I have absolutely nothing against Schwinns, and have a fair share in my collection along with other manufacturers. But I totally agree with your comment. Merging some of the forums certainly wouldn't hurt my feelings as the entire forum list seems to be getting quite lengthy.


----------



## cyclingday (Oct 26, 2021)

Sometimes a picture is worth a thousand words.


----------



## GTs58 (Oct 26, 2021)

cyclingday said:


> View attachment 1502851
> Sometimes a picture is worth a thousand words.




But can I find them using this forum's search feature?  🤣


----------



## Xlobsterman (Oct 27, 2021)

49autocycledeluxe said:


> I don't know why people even talk about those other bikes. Schwinn bikes are best. 🙂
> 
> View attachment 1502122




YES they are........


----------



## WES PINCHOT (Oct 27, 2021)

cyclingday said:


> View attachment 1502851
> Sometimes a picture is worth a thousand words.



YOWZA!  BEAUTIES!


----------



## Boris (Oct 27, 2021)

Hey, maybe we can have a Schwinn clock forum, then a Schwinn sign forum, and then maybe a Schwinn ash tray forum, and then, and then, and then.....


----------



## vincev (Oct 27, 2021)

Boris said:


> Hey, maybe we can have a Schwinn clock forum, then a Schwinn sign forum, and then maybe a Schwinn ash tray, forum and then, and then, and then.....

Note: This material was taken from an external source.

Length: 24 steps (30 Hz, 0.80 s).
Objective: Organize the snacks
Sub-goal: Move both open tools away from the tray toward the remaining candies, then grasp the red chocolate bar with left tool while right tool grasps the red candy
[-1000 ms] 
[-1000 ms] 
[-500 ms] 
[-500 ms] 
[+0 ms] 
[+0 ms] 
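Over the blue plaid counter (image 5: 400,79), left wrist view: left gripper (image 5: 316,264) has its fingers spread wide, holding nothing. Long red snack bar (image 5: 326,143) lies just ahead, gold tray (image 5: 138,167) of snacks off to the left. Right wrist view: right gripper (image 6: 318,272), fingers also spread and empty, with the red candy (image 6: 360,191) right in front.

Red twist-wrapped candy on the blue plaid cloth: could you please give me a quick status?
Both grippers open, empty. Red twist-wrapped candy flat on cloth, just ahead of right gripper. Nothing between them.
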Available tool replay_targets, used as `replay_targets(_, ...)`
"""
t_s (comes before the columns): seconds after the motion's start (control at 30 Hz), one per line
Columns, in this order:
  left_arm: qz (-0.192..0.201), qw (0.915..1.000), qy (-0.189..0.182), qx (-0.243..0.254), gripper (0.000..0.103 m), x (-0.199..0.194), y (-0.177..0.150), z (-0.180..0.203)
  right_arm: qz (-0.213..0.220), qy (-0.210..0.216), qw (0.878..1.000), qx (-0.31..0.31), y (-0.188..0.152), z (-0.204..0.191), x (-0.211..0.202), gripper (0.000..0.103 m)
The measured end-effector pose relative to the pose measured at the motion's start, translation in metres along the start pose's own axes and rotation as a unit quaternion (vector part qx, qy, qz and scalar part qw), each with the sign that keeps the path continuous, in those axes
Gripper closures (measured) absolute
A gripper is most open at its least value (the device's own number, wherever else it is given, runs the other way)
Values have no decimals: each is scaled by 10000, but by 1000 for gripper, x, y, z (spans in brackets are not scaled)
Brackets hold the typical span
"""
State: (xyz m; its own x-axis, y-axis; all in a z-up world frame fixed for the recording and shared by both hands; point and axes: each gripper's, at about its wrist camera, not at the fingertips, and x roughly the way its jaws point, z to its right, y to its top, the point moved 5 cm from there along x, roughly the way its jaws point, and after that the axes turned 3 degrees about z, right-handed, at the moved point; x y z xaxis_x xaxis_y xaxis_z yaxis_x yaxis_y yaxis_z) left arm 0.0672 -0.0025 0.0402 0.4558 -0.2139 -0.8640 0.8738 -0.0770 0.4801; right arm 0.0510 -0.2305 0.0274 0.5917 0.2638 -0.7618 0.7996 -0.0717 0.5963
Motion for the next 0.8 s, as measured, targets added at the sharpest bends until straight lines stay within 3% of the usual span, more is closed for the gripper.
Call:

We could start a thread about how many different ways Schwinn is spelled.


----------



## the tinker (Oct 27, 2021)

On a side note, I was recently talking to a fellow who dated a girl that lived across the street from the Schwinn plant. He said that during the day, he saw women tossing parts out the factory windows to guys waiting in the parking lot. We could start a forum on "Schwinn stories." Plenty of folks around Chicago are still alive that worked there in the 50's and 60's.


----------



## Goldenrod (Oct 28, 2021)

Reminds me of the rat catcher at the mint who threw out dead rats out the window, sewn up (loaded) with gold coins.  He would pick them up after his shift.  Fool proof idea until some guy's dog shook one.  The cop waited behind a pole until the thief retrieved his last one.
We Whizzer guys must use Schwinns because other frames have been known to  have the frame pull apart (290 extra lbs. times 25 m.p.h.) or not have enough belly room.  The only bike factory I have been to is Schwinn, one of the only good things about Illinois.  My childhood was not Schwinn but one kid from an only-one-child family (in our bike gang) had a Phantom.  One other weak kid had an English racer (Raleigh?).  Whose parents were smartest?  American companies didn't change until The Brits made them change? I love each of my bike types and all of you because of what you do.  I left conflict with my childhood and drama with . . . . oops have said too much.
Schwinn story: At the end of Schwinns in Chicago my friend was a lawyer for Schwinn and noticed two Whizzers chained to posts.  He asked if they were for sale and was told that they belonged to the Schwinn family but he could have them free and they would have a old employee go over them.  Many years later, he and his wife rode both on one of our rides and we had to re-fix more things during the 165 miles we traveled.  He had a wider rear stand (prototype?) that should have been on all Whizzers.  Seeing a woman on a Whizzer is the rarest of experiences.


----------



## Xlobsterman (Oct 28, 2021)

Boris said:


> Hey, maybe we can have a Schwinn clock forum, then a Schwinn sign forum, and then maybe a Schwinn ash tray forum, and then, and then, and then.....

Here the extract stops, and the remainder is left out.